## Problem
Beneath this line are the data; copy exactly the part of them that opens with the line containing "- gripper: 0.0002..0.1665" and closes with the line containing "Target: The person", and only that part.

## Input data
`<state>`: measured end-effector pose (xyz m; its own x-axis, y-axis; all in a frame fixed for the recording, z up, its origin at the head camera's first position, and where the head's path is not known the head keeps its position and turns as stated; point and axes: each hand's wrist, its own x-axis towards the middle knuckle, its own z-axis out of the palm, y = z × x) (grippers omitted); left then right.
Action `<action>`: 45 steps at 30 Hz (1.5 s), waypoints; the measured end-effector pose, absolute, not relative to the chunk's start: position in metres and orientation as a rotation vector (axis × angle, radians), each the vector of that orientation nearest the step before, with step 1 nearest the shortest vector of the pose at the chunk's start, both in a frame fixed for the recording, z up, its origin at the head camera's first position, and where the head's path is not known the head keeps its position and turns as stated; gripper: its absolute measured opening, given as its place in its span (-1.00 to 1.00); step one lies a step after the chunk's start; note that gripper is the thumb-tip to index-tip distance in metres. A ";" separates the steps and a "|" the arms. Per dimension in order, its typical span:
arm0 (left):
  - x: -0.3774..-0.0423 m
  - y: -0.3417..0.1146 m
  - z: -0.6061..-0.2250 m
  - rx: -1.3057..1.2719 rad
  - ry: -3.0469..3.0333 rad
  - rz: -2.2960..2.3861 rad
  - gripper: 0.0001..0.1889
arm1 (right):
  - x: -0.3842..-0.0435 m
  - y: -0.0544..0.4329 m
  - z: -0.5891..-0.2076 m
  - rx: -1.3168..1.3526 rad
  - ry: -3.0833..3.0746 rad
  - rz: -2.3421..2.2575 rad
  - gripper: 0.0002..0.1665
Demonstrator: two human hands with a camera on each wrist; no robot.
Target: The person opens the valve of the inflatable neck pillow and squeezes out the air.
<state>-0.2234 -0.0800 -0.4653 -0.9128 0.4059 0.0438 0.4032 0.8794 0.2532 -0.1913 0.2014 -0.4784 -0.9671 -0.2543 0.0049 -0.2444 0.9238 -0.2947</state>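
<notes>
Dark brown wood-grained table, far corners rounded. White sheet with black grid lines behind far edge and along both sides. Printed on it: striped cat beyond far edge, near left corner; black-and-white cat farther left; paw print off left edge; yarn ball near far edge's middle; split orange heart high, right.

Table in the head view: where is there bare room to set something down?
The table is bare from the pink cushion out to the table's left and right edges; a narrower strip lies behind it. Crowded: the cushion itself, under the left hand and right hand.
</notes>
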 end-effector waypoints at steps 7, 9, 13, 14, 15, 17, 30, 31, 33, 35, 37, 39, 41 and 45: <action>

## Written response
  - gripper: 0.0002..0.1665
Demonstrator: two human hands with a camera on each wrist; no robot.
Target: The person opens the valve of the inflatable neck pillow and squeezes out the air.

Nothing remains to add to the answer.